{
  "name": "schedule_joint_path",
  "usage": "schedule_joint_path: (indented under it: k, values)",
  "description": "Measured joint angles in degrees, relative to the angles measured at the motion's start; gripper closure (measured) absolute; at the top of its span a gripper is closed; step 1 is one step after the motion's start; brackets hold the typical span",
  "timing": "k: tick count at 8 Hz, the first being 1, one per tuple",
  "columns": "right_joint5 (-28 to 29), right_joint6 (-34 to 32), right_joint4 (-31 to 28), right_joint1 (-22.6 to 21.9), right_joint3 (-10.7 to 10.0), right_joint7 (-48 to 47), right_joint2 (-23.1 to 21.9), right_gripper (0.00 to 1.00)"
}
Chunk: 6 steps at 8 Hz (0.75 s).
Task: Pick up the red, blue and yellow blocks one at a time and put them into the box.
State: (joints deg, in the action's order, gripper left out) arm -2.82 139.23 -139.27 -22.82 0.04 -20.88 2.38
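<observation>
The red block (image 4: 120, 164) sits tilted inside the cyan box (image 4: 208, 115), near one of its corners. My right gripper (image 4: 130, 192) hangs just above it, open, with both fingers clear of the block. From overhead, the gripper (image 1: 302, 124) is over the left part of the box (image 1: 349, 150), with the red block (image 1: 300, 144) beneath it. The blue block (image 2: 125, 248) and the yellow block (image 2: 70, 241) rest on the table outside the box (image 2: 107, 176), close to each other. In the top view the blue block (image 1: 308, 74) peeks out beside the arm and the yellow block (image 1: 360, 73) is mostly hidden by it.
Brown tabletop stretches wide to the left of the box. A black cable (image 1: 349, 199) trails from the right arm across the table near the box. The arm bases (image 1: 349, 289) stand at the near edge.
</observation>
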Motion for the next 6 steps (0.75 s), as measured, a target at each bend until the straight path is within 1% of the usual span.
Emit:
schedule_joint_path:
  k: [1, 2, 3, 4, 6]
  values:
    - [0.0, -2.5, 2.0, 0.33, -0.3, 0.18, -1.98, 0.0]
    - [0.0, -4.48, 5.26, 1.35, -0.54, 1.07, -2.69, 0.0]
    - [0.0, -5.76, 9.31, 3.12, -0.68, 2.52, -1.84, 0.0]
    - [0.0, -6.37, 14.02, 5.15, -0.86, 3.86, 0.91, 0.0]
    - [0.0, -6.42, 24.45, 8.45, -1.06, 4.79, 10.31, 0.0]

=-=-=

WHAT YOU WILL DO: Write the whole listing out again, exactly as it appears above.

RESULT:
{
  "name": "schedule_joint_path",
  "usage": "schedule_joint_path: (indented under it: k, values)",
  "description": "Measured joint angles in degrees, relative to the angles measured at the motion's start; gripper closure (measured) absolute; at the top of its span a gripper is closed; step 1 is one step after the motion's start; brackets hold the typical span",
  "timing": "k: tick count at 8 Hz, the first being 1, one per tuple",
  "columns": "right_joint5 (-28 to 29), right_joint6 (-34 to 32), right_joint4 (-31 to 28), right_joint1 (-22.6 to 21.9), right_joint3 (-10.7 to 10.0), right_joint7 (-48 to 47), right_joint2 (-23.1 to 21.9), right_gripper (0.00 to 1.00)"
}
Chunk: 6 steps at 8 Hz (0.75 s).
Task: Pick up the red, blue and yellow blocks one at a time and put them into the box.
State: (joints deg, in the action's order, gripper left out) arm -2.82 139.23 -139.27 -22.82 0.04 -20.88 2.38
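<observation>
The red block (image 4: 120, 164) sits tilted inside the cyan box (image 4: 208, 115), near one of its corners. My right gripper (image 4: 130, 192) hangs just above it, open, with both fingers clear of the block. From overhead, the gripper (image 1: 302, 124) is over the left part of the box (image 1: 349, 150), with the red block (image 1: 300, 144) beneath it. The blue block (image 2: 125, 248) and the yellow block (image 2: 70, 241) rest on the table outside the box (image 2: 107, 176), close to each other. In the top view the blue block (image 1: 308, 74) peeks out beside the arm and the yellow block (image 1: 360, 73) is mostly hidden by it.
Brown tabletop stretches wide to the left of the box. A black cable (image 1: 349, 199) trails from the right arm across the table near the box. The arm bases (image 1: 349, 289) stand at the near edge.
</observation>
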Motion for the next 6 steps (0.75 s), as measured, a target at each bend until the straight path is within 1% of the usual span.
Emit:
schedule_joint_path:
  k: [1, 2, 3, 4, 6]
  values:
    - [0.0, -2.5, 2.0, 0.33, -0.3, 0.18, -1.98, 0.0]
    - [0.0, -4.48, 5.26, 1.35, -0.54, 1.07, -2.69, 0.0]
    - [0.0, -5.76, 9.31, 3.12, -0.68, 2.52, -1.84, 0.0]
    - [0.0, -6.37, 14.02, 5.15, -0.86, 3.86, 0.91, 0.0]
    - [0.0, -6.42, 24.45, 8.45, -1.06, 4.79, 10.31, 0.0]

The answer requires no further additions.